All of the data should be output character for character, except the pictures.

+ + + + + + +

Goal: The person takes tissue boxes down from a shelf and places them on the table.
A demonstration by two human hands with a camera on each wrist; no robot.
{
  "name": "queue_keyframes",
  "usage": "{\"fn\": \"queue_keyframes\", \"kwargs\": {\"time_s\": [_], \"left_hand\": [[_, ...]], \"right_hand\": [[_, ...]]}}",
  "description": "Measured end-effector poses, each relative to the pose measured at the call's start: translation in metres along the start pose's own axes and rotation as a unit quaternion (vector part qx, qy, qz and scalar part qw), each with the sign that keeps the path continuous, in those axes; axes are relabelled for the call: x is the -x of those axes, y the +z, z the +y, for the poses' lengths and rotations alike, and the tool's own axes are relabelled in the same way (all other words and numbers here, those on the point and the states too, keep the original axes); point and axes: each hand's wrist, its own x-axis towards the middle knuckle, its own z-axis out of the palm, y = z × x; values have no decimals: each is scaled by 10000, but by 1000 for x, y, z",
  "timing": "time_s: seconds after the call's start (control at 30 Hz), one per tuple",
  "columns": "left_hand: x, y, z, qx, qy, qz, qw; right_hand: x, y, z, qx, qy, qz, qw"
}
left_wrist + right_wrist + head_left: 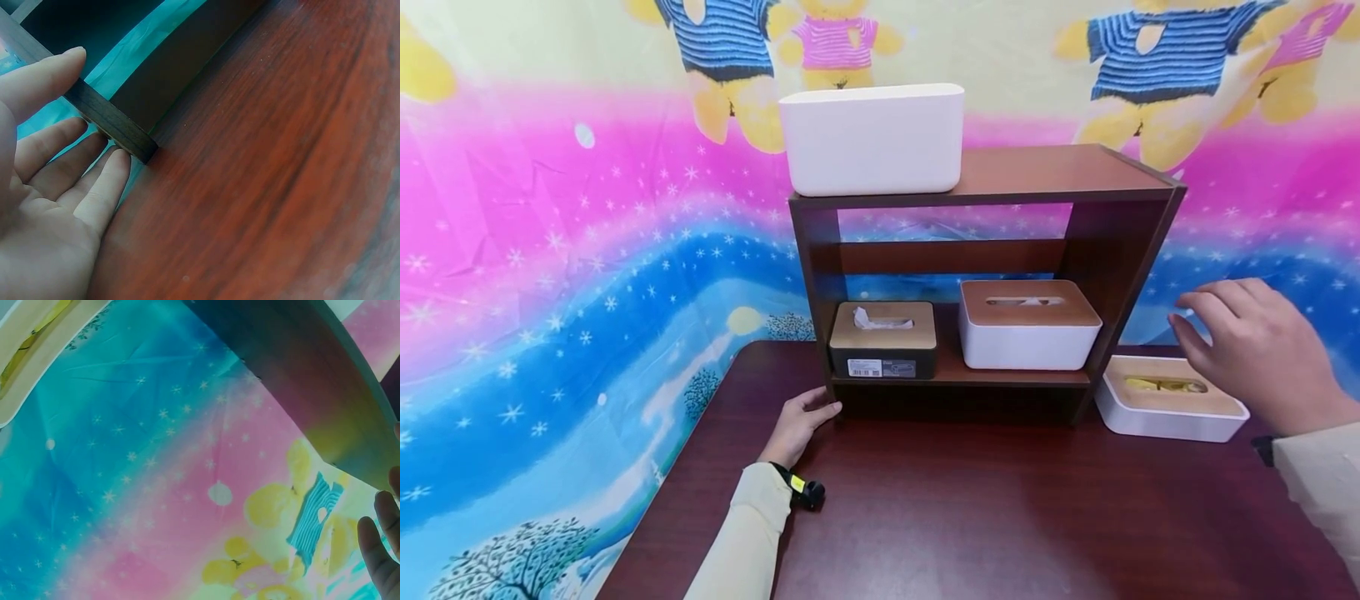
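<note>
A dark brown wooden shelf point(1135, 250) stands on the table. Low on its left side panel point(106, 119), my left hand point(797, 429) grips the front edge, thumb on one side and fingers on the other. My right hand point(1255, 350) is raised to the right of the shelf, fingers loosely bent with nothing in them; only some fingertips point(375, 550) enter the right wrist view. Inside the shelf are a black tissue box point(883, 337) with a wooden lid and a white tissue box point(1030, 346) with a brown lid. A white bin point(872, 146) sits on top at the left.
A low white tissue box point(1172, 425) with a pale wooden lid and yellow contents lies right of the shelf, below my right hand. The dark red table point(970, 500) runs toward me. Behind hangs a printed cloth point(587, 275) with bears and snowflakes.
</note>
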Motion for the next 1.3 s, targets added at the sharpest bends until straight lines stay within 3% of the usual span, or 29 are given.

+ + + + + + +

» **Reply to the task**
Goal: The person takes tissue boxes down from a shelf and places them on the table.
A demonstration by two human hands with a camera on each wrist; no robot.
{
  "name": "queue_keyframes",
  "usage": "{\"fn\": \"queue_keyframes\", \"kwargs\": {\"time_s\": [_], \"left_hand\": [[_, ...]], \"right_hand\": [[_, ...]]}}",
  "description": "Measured end-effector poses, each relative to the pose measured at the call's start: translation in metres along the start pose's own axes and rotation as a unit quaternion (vector part qx, qy, qz and scalar part qw), each with the sign that keeps the path continuous, in those axes; axes are relabelled for the call: x is the -x of those axes, y the +z, z the +y, for the poses' lengths and rotations alike, and the tool's own axes are relabelled in the same way (all other words and numbers here, those on the point and the states too, keep the original axes); point and axes: each hand's wrist, its own x-axis towards the middle knuckle, its own z-axis out of the palm, y = z × x; values have no decimals: each is scaled by 10000, but by 1000 for x, y, z",
  "timing": "time_s: seconds after the call's start (control at 30 Hz), one per tuple",
  "columns": "left_hand: x, y, z, qx, qy, qz, qw; right_hand: x, y, z, qx, qy, qz, qw"
}
left_wrist + right_wrist + head_left: 
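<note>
A dark brown wooden shelf point(1135, 250) stands on the table. Low on its left side panel point(106, 119), my left hand point(797, 429) grips the front edge, thumb on one side and fingers on the other. My right hand point(1255, 350) is raised to the right of the shelf, fingers loosely bent with nothing in them; only some fingertips point(375, 550) enter the right wrist view. Inside the shelf are a black tissue box point(883, 337) with a wooden lid and a white tissue box point(1030, 346) with a brown lid. A white bin point(872, 146) sits on top at the left.
A low white tissue box point(1172, 425) with a pale wooden lid and yellow contents lies right of the shelf, below my right hand. The dark red table point(970, 500) runs toward me. Behind hangs a printed cloth point(587, 275) with bears and snowflakes.
</note>
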Motion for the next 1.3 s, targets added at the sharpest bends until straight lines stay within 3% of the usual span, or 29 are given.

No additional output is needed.